2.5 Exceptional transfers If none of the conditions set out in this procedure apply, then an international transfer of personal data may only take place if all the following conditions apply: 1. The transfer is not repetitive 2. A limited number of data subjects is involved 3. It is for compelling legitimate interests which are not overridden by those of the data subject 4. All the circumstances of the data transfer have been assessed 5. Suitable safeguards are provided, based on the assessment 6. The assessment and the safeguards are documented 7. The supervisory authority is informed of the transfer 8. The data subject is informed of the data transfer and the reasons for it 9. The data subject is informed about his/her rights under the GDPR Refer to GDPR Article 49 (“Derogations for specific situations”) paragraph 1 for the exact definitions of the above conditions.

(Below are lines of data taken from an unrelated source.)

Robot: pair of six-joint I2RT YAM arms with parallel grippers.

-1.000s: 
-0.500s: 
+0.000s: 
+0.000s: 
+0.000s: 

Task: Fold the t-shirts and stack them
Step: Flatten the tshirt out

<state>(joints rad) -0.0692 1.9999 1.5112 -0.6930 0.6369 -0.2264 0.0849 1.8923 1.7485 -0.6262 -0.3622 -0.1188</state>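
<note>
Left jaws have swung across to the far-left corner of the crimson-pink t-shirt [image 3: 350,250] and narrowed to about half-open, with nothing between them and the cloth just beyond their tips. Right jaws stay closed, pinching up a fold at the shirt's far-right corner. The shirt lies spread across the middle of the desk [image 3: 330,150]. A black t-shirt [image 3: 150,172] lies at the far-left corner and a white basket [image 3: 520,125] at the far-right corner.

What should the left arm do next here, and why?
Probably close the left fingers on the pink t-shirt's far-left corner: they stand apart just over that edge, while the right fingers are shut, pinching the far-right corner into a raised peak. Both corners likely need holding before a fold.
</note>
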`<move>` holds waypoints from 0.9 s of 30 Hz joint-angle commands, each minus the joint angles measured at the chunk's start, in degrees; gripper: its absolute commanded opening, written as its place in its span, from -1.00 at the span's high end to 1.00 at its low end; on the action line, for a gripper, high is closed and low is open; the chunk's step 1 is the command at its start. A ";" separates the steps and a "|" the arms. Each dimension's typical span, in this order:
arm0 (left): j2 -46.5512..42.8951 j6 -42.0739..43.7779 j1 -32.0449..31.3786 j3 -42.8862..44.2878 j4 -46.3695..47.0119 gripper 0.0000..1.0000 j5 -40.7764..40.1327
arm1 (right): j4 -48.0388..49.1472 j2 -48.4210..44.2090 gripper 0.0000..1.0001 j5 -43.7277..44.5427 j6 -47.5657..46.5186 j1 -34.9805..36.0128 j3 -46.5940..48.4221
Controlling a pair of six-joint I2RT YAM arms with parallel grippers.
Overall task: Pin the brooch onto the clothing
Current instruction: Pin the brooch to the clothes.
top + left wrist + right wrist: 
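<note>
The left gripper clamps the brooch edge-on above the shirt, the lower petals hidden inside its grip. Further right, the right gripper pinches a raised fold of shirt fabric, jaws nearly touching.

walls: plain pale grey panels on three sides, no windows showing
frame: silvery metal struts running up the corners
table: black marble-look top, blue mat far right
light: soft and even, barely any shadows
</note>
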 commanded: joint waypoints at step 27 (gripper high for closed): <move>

2.6 Putting the transfer in place Once the legal basis of the transfer of personal data has been established and approved, the mechanics of achieving the transfer should be addressed. These will vary according to factors such as the type and volume of data involved, the destination and the technology used. Care must be taken to ensure that the safeguards that have been agreed to as part of the setting up of the transfer are adhered to and that evidence of their use is maintained for future audit purposes. The website of the European Commission and the relevant supervisory authority should be monitored so that any changes that affect the legality or performance of the transfer are identified and acted upon.